Além da fadiga, sonolência diurna excessiva e desempenho cognitivo e de segurança prejudicado, a privação do sono está associada a um risco aumentado de desfechos adversos à saúde e mortalidade por todas as causas 20 , 21 , 22 , 23 , 24 . De fato, dados epidemiológicos e experimentais suportam a associação da privação do sono com o risco de doenças cardiovasculares (CV) (hipertensão e doença arterial coronariana) e metabólicas (obesidade, diabetes tipo 2 (DM2)) 24 , 25 , 26 , 27. Nos Estados Unidos, a privação do sono tem sido associada a 5 das 15 principais causas de morte, incluindo doenças cardiovasculares e cerebrovasculares, acidentes, DM2 e hipertensão 28 . Os dados também apontam para um papel da privação do sono no risco de acidente vascular cerebral, câncer e doenças neurodegenerativas (NDDs) 26 , 29 , 30 . A privação do sono também está associada a distúrbios psicopatológicos e psiquiátricos, incluindo humor negativo e regulação do humor, psicose, ansiedade, comportamento suicida e risco de depressão 31 , 32 , 33 , 34 , 35 , 36 .
As durações de sono muito curtas ou muito longas foram associadas a resultados adversos à saúde e mortalidade por todas as causas com uma relação em forma de U 37 , 38 , 39 . Embora a relação da longa duração do sono com desfechos adversos à saúde possa ser confundida pelas más condições de saúde que ocorrem em idosos 37 , a associação causal da privação do sono com efeitos negativos à saúde é fundamentada por evidências experimentais que fornecem plausibilidade biológica 24 , 40 , 41 .

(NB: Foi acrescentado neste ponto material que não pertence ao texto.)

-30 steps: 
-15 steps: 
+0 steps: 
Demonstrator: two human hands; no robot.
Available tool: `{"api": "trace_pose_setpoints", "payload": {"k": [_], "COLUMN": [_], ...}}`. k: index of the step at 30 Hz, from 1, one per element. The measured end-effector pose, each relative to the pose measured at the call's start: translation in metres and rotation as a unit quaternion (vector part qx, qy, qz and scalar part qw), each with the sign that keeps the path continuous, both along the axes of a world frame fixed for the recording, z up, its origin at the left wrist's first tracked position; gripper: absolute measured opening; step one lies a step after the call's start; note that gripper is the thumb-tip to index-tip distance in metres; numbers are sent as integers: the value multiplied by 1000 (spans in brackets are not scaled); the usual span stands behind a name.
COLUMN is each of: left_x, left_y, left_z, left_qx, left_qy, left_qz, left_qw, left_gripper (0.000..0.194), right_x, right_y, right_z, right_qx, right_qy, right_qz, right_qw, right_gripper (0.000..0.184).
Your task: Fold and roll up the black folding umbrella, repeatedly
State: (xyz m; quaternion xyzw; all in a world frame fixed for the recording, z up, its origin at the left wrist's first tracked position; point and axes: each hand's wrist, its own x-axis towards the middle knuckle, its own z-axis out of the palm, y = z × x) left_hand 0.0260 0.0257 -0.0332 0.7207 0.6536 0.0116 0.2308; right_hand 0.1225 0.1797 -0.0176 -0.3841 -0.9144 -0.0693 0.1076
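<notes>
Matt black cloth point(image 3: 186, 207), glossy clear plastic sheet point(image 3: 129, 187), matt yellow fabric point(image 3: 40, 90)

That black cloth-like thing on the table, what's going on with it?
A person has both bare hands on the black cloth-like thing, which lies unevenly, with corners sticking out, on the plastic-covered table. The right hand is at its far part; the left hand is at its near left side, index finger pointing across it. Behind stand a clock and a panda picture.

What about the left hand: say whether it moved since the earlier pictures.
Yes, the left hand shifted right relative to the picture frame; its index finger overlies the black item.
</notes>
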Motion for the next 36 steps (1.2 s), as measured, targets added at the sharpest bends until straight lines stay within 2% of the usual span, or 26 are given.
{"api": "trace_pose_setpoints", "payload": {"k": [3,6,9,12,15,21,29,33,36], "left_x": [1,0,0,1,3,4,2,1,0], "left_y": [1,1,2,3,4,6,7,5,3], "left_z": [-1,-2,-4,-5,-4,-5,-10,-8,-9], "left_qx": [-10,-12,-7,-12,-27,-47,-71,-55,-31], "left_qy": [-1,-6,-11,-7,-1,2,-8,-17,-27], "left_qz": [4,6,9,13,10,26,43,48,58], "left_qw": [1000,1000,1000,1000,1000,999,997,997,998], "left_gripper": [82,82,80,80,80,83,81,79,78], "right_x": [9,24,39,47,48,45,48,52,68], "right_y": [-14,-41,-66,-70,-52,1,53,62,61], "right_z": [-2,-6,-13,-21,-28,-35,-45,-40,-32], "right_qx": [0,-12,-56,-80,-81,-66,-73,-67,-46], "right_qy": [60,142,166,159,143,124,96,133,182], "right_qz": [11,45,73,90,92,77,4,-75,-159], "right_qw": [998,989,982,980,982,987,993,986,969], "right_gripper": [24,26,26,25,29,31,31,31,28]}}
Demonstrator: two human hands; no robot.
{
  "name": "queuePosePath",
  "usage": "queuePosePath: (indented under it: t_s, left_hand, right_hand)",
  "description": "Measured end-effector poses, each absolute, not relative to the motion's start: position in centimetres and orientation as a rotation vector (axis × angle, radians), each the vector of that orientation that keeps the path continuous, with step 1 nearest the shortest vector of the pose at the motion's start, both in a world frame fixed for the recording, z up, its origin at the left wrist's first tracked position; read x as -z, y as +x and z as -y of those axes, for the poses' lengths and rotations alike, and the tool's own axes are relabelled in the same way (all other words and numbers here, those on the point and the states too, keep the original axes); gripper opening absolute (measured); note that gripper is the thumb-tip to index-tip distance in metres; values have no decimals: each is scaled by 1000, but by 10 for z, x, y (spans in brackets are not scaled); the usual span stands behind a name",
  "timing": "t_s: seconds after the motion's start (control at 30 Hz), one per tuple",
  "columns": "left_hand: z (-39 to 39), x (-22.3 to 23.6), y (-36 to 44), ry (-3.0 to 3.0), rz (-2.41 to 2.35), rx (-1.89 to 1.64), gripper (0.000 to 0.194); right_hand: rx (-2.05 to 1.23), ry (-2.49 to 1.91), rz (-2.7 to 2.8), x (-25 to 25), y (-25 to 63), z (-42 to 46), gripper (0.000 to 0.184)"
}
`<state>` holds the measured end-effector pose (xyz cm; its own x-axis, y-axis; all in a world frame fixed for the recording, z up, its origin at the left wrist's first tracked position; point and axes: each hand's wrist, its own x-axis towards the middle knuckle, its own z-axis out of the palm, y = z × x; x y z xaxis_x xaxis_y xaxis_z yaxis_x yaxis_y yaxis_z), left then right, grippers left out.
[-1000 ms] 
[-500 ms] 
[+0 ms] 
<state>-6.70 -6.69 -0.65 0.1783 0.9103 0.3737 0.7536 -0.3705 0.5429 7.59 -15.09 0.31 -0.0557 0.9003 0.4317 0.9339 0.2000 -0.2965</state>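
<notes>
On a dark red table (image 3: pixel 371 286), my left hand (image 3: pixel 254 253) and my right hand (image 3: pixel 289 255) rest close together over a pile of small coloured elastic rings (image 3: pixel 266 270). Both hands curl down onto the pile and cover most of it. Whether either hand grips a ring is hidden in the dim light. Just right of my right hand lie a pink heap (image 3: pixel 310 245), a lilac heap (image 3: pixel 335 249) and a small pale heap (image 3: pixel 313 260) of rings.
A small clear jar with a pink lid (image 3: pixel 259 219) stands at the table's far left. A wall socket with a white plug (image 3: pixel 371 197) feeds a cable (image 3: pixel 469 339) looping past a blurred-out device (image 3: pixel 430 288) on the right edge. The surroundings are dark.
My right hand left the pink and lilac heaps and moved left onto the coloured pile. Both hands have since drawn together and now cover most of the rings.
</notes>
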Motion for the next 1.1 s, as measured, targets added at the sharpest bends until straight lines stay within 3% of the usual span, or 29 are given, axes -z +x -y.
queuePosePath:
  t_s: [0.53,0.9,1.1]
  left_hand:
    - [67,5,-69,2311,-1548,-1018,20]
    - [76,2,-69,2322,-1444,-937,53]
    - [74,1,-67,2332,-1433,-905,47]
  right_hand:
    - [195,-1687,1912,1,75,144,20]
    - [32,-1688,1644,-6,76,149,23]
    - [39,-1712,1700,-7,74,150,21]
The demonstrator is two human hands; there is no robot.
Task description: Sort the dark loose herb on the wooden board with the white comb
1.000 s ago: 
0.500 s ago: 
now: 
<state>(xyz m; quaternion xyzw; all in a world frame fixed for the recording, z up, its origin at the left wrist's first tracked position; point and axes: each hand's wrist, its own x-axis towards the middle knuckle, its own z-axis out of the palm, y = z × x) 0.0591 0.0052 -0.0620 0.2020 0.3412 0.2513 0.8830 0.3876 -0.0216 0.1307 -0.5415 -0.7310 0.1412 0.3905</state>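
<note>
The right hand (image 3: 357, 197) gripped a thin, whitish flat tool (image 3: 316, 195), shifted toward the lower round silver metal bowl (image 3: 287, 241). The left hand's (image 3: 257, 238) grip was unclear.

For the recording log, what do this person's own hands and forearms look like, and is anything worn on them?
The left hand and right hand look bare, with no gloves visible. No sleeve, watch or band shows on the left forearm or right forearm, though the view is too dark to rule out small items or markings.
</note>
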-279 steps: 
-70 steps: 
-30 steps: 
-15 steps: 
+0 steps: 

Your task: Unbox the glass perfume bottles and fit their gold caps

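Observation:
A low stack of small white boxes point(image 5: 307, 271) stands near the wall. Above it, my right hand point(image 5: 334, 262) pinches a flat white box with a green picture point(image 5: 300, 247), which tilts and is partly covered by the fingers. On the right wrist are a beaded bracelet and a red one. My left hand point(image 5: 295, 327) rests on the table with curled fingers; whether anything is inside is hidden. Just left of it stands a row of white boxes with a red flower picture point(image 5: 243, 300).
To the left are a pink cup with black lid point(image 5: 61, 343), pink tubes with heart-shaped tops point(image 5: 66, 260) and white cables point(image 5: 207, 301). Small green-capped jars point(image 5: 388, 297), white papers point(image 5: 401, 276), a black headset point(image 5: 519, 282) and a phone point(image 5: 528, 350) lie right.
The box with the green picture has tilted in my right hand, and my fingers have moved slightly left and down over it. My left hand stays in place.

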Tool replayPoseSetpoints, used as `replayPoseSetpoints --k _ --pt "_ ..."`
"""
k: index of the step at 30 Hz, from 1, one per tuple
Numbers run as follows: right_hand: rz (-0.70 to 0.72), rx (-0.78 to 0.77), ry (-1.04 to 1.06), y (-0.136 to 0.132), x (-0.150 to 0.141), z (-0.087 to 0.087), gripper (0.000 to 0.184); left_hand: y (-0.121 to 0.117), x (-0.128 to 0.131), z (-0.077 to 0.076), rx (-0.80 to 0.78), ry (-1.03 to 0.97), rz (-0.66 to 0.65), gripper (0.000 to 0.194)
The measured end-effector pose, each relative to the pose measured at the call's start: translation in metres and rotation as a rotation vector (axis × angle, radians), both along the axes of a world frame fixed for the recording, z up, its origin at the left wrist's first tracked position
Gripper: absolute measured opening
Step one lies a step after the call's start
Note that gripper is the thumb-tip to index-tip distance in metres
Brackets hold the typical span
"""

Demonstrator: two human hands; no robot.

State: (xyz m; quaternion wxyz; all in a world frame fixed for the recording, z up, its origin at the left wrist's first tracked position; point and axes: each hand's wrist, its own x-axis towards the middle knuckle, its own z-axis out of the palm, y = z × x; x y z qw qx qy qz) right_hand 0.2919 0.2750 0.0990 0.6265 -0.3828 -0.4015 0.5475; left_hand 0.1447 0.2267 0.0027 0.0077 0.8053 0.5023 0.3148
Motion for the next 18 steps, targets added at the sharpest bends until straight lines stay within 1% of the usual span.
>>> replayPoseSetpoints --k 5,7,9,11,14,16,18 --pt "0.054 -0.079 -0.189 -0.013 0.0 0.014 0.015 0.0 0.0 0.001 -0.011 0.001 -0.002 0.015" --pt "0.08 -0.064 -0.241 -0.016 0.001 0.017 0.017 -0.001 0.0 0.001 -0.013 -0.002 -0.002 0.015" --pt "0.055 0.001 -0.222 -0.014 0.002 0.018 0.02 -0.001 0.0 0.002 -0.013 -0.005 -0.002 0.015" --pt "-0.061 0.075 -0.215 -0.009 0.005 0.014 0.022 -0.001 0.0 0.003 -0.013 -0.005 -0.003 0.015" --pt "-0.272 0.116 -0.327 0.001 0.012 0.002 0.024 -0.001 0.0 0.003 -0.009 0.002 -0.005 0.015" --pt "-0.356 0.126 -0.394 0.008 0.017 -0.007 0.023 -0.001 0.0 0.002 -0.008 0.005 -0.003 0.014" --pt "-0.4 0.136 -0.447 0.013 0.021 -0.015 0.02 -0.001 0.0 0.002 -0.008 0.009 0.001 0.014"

O sono afeta profundamente as vias endócrinas, metabólicas e imunológicas, cujas disfunções têm papel determinante no desenvolvimento e progressão de doenças crônicas 42 , 43 , 44 . Especificamente, em muitas doenças crônicas, uma resposta imune desregulada/exacerbada muda de reparo/regulação para respostas inflamatórias não resolvidas 45 .
O sono regular é crucial para manter a integridade da função imunológica e favorecer uma defesa imunológica homeostática a insultos microbianos ou inflamatórios 46 , 47 . A privação do sono pode resultar em respostas imunes desreguladas com aumento da sinalização pró-inflamatória, contribuindo assim para aumentar o risco de aparecimento e/ou agravamento de infecções, bem como de doenças crônicas relacionadas à inflamação.
Aqui são revisadas as evidências sobre o impacto da privação do sono em doenças relacionadas ao sistema imunológico, discutindo os principais pontos da seguinte forma: (1) a relação imunidade-sono; (2) a associação da privação do sono com o desenvolvimento e/ou progressão de doenças crônicas imunológicas; e (3) as consequências imunológicas da privação do sono e suas implicações para as doenças. Finalmente, foram discutidas possíveis medidas para reverter as alterações imunológicas associadas à privação do sono.